Thursday, 28 July 2016

The Ordinary Princess - M. M. Kaye

Date of Reading: 18/05/2016
Author: M. M. Kaye
Illustrations: M. M. Kaye
Publisher: Puffin Books
Place: New York
Year: 1980
Rating: 4.5/5

           You could never be too old to enjoy this amazing fairy tale novella. In a world which considers external beauty synonymous with internal purity this is a novelty to cherish. As the author informs us in the foreword our fairy tale genre keeps silent on the situation of gawky, snub-nosed, mouse coloured hairy princesses. It looks like the cutey princes had eyes only for those "lissome Royal Highness with large blue eyes and yards of golden hair and probably nothing whatever between her ears!" (Blimey! Is the real life any different???) 
          So Kaye has come up with the story of Princess Amy who is gifted with ordinariness in her birth, a gift that made her free from the boring courtly life of rules and restrictions. I have never found a book so wickedly funny and even if you know how it will end (as always with all fairy tales), the narration combined with the wonderful illustrations will keep you engaged throughout the story.
    Princess Amethyst Alexandra Augusta Araminta Adelaide Aurelia Anne is the seventh princess of the kingdom of Phantasmorania. As per tradition a grand christening was scheduled as she was the seventh child and even the fairies were invited who gave her gifts of charm, courage, health etc. But the last and the most powerful of fairy godmothers gave her the gift of ordinariness and her life changed from that moment onward.
         Unlike her six beautiful elder sisters, seventh princess now called as Amy grew up as a brunette with snub nose and freckles.
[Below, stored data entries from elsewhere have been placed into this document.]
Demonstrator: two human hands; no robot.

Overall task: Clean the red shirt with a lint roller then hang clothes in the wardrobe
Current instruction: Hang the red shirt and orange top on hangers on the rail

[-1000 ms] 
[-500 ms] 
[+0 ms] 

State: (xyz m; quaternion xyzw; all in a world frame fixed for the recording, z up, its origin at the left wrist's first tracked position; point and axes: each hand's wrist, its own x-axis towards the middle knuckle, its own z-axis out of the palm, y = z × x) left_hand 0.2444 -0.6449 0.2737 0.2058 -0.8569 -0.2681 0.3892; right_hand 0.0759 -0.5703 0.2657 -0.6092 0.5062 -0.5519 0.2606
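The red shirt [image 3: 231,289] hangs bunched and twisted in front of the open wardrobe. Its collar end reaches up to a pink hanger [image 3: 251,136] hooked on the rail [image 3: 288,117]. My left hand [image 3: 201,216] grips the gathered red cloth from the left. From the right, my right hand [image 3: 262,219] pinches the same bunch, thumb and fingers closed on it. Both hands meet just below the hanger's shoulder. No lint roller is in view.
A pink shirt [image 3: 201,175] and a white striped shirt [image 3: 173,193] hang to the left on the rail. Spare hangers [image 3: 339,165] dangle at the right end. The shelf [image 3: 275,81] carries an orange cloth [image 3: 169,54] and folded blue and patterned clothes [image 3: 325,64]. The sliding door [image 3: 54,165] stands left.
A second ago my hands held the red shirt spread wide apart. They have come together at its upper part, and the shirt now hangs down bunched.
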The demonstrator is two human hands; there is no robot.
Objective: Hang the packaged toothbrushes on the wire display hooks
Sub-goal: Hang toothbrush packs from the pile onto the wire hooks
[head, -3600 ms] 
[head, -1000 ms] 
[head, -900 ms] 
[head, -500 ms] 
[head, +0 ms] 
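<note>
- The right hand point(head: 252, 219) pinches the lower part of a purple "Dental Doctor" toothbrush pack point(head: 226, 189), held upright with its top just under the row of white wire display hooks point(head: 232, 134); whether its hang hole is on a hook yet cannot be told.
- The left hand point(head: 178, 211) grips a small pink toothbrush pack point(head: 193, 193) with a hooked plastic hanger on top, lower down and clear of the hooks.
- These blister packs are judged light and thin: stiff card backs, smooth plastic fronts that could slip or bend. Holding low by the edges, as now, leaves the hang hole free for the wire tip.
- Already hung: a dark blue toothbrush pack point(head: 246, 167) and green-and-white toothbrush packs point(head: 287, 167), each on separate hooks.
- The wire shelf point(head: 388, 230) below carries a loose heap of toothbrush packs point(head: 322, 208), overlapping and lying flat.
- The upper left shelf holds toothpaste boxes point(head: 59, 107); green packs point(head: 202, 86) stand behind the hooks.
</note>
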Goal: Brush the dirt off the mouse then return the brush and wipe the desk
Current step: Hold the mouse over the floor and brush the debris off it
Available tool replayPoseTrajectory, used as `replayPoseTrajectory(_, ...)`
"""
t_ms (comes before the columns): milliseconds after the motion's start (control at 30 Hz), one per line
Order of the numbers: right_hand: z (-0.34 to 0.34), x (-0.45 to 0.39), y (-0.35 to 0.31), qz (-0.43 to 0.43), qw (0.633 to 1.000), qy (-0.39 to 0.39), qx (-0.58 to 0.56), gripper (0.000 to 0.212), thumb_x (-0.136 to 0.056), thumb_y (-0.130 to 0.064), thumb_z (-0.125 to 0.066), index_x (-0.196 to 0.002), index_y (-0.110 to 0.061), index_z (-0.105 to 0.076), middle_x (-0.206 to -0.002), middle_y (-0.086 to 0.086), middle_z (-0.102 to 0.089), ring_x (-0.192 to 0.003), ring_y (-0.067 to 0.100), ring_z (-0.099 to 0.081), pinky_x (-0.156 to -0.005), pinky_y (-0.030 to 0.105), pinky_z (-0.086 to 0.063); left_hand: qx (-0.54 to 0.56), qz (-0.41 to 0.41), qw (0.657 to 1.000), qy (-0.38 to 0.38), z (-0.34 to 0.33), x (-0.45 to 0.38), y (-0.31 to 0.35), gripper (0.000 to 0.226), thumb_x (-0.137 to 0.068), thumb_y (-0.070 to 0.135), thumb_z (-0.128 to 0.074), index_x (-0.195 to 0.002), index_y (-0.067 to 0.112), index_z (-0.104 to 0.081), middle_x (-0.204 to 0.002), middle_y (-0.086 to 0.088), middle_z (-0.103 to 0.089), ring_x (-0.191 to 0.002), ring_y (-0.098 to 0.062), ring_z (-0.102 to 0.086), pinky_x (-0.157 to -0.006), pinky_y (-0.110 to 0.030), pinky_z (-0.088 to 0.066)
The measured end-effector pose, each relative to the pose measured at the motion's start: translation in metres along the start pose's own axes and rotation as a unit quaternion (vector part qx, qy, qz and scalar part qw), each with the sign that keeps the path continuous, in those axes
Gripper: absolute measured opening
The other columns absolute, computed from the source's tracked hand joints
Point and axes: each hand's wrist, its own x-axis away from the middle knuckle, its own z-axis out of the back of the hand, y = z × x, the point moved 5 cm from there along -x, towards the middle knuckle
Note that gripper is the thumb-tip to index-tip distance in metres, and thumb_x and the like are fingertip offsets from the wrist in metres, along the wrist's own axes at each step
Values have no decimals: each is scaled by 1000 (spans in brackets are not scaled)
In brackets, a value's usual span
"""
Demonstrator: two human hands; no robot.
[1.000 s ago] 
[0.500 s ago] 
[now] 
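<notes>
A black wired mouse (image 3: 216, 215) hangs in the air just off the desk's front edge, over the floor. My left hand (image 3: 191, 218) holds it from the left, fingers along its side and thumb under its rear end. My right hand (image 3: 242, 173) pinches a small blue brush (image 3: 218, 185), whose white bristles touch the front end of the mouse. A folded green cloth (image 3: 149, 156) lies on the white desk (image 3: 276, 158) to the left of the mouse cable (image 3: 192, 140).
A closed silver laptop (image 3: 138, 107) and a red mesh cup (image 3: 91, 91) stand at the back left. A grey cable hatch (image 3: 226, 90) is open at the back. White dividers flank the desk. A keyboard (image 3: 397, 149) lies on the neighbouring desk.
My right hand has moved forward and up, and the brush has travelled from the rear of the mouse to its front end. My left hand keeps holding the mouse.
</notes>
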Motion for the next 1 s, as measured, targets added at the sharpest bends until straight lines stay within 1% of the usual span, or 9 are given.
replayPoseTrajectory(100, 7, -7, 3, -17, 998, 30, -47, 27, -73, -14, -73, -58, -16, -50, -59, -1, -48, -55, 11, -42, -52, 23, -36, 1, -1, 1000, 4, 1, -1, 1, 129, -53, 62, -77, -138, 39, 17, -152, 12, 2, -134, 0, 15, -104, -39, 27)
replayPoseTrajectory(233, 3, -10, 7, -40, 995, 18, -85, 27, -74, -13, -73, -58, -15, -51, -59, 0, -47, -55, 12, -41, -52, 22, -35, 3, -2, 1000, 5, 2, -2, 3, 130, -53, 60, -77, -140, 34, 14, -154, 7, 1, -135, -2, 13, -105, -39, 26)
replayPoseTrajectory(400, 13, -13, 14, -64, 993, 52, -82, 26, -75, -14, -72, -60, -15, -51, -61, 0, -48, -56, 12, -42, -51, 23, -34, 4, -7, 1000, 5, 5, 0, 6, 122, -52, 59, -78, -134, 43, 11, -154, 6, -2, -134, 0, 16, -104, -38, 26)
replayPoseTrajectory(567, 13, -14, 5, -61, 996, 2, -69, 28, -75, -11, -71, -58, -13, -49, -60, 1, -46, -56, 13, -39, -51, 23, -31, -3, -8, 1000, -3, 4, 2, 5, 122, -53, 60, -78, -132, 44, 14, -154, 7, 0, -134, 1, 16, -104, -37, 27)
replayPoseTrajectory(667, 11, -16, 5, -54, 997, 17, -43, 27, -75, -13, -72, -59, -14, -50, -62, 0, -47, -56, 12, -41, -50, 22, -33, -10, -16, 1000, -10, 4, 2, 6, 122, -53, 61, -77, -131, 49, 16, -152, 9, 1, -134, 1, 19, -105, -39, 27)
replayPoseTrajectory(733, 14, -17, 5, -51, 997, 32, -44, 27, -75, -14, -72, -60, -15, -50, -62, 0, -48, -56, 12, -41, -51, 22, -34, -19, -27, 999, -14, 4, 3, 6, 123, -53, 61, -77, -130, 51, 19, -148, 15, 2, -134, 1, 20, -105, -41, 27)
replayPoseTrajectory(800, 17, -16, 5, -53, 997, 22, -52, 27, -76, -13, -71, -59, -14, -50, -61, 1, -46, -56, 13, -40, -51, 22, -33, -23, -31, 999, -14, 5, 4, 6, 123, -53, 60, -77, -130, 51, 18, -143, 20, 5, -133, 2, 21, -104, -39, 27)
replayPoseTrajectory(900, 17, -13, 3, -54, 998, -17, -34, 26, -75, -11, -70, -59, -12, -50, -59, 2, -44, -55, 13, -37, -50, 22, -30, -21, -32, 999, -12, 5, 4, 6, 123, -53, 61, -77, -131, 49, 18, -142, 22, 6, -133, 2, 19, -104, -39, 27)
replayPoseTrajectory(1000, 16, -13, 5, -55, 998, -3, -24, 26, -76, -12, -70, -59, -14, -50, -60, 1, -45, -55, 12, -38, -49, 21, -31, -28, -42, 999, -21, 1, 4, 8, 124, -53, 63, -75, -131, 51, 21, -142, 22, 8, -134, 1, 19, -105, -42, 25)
And unlike them she enjoyed life playing in the woods not bothered by the court life etiquette. While all the others were married off to handsome princes, no one came to seek the hand of ordinary princess, not that she was worried about it. In a desperate stage, king decides to bring a dragon to lay waste to the countryside and the prince who slays the fiery creature can be offered the hand of Amy provided that he never sets eyes on her before marriage.
         Appalled by this news Amy runs away from the palace to live in the Forest of Faraway where she makes friends with Peter Aurelious, the crow and Mr. Pemberthy, the squirrel. When her clothes get shabby and torn she obtains the job as 14th assistant kitchen maid in the castle of the king of Ambergeldar where she meets Peregrine, a man-of-all-work. They become great friends and enjoy the picnics in the forest.
         He soon finds out that she is a princess and Peregrine, it turns out to be King Algernon of Ambergelder who is as ordinary as Amy. Peregrine sends her home so that he can send a betrothal request to her parents and they are married to the great joy of everyone.

Something to ponder . . .

M. M. Kaye
". . . for though she was ordinary, she possessed health, wit, courage, charm and cheerfulness. But because she was not beautiful, no one ever seemed to notice these other qualities, which is so often the way of the world. Not that it ever worried the Ordinary Princess" - 17

"Doing things you aren't supposed to do always seems more fun than doing things you are" - 48

Thursday, 31 March 2016

Mistress - Anita Nair

Date of Reading: 08/02/2016
Author: Anita Nair
Publisher: St. Martin's Griffin
Place: New York
Year: 2006

          I can still remember the countless times I put back this enticing book with its kathakali cover page to its shelf in DC book shop. It was not the time I guess, and partly I was afraid to take a book bearing the title 'Mistress' in front of my parents' watchful eyes. Well, now the little child has grown, finally to grab a copy to relish the mysteries inside. 
          Two stories unfold here simultaneously: one featuring Shyam and his wife Radha who is in love with the charming travel writer Chris. Other story is told by Koman where he narrates his life story devoted to the service of his demanding mistress -- Kathakali. The whole work is another peep into the beauty of Kathakali with its nine sections divided according to the nine rasas and the story thus proceeds from sringaaram to shaantam.
      There are some works that leave you speechless, gripping you from beginning to end and the snippets of  wisdom that you gather with it will remain as your new companion. 'Mistress' possesses the same magic and the real treat lies with the chapters introducing the nava rasas where you will be amazed by the vibrant imagination of Anita Nair. From the posture of the kathakali artist she goes on to find instances of each rasas in nature, and in seasonal changes. And as Radha travels from the tumultuous passion of Sringaaram to the calmness of Shaantam, we move along with her, Shyam and Koman and gains an understanding of what it means to be an artist for art's sake or as in Shyam's case love for the sake of love hoping one day it will be returned.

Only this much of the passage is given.